U.S. equity futures fell about 0.4 percent to six-week lows on Monday, as a global selloff continued on signs of cooling growth and worries that escalating tensions between the United States and China could scuttle their fragile trade truce.
The three main indexes slid 4.5 percent or more last week in their biggest weekly tumble since March, pushing the benchmark S&P 500 (SPX) and the blue-chip Dow Jones Industrial Average (DJI) into the red for the year.
Washington has set a March 1 "hard deadline" to successfully wrap up talks with Beijing over their trade spat, failing which a higher tariff rate will kick in, U.S. Trade Representative Robert Lighthizer said on Sunday.
That comes when investors are fretting that the arrest of a top Huawei Technologies Co Ltd [HWT.UL] executive at the behest of the United States could inflame tensions with China, though both the White House and Chinese state media have said the arrest and trade talks are separate events.

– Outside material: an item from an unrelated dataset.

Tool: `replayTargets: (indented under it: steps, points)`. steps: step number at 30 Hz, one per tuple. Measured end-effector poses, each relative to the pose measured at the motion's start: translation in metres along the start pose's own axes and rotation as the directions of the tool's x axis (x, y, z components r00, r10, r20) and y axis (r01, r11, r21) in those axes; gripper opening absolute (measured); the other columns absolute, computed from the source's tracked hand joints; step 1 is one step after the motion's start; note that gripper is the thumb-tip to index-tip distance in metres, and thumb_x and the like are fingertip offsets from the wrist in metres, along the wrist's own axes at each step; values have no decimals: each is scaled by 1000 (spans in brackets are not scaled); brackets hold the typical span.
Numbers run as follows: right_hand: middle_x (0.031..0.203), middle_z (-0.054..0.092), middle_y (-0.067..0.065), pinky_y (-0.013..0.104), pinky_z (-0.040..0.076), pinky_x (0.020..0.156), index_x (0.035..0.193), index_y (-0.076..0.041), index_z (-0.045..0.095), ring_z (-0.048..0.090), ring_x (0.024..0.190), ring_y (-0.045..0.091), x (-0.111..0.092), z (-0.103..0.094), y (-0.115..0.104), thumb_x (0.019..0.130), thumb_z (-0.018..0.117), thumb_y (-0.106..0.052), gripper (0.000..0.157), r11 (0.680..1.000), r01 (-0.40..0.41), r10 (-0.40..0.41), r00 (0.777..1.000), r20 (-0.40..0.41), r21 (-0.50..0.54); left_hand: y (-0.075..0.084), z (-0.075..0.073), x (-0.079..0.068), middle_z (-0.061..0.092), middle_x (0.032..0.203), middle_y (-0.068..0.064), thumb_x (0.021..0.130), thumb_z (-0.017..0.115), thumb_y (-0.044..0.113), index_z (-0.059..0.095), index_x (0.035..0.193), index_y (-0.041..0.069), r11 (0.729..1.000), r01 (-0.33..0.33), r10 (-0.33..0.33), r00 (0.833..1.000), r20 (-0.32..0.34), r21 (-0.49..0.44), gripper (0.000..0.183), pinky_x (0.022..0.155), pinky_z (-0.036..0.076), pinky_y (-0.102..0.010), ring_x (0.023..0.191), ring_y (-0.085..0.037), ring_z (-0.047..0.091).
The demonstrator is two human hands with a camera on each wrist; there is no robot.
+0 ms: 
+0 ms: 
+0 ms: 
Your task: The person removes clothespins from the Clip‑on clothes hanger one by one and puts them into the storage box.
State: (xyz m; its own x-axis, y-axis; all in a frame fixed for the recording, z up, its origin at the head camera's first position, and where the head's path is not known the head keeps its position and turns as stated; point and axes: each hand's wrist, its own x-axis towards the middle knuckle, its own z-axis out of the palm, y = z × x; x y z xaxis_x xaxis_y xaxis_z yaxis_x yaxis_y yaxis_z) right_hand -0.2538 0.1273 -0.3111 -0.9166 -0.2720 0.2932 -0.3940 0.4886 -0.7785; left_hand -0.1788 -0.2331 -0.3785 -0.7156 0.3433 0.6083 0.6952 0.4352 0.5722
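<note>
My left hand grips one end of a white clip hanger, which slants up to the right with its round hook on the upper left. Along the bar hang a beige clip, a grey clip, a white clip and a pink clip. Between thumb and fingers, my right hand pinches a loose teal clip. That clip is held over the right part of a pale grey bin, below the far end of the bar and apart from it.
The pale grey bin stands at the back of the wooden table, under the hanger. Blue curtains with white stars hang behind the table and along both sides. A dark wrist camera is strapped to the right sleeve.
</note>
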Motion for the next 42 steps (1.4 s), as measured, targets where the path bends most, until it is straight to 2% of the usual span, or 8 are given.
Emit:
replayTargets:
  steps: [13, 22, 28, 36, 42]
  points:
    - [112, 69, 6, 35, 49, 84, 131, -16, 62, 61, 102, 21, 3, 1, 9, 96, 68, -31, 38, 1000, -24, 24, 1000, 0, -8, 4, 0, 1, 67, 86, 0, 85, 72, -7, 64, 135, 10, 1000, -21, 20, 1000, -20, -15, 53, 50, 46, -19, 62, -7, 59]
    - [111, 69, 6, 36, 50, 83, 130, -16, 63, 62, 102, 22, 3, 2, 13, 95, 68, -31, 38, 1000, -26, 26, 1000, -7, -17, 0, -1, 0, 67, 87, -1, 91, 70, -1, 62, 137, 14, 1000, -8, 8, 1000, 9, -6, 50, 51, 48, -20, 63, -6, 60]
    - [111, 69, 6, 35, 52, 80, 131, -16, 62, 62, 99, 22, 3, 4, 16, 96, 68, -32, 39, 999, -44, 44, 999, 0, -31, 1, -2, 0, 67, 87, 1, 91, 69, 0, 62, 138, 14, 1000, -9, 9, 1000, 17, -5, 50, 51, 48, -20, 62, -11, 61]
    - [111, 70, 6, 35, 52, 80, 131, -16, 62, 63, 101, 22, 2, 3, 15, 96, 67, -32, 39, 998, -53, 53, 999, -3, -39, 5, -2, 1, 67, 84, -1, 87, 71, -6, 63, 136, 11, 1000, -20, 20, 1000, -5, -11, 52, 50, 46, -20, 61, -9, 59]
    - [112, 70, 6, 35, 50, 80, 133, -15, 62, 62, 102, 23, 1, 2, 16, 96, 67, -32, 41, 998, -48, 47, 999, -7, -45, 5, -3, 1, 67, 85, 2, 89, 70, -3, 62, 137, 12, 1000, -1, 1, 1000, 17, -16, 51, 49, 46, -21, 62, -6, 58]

"The arrest of Huawei Chief Financial Officer Meng Wanzhou in Canada, following a U.S. extradition request, has created serious concerns that the truce between the two Presidents may end before the 90 days agreed upon," Hussein Sayed, chief market strategist at FXTM said in a client note.
"This is occurring at a time when the global economy is experiencing a slowdown - and here comes the big threat."
After U.S. jobs data missed expectations on Friday, fresh evidence of the impact of the trade war on the world economy came in the form of Japan's economy shrinking last quarter and more crucially, China posting far weaker-than-expected November exports and imports.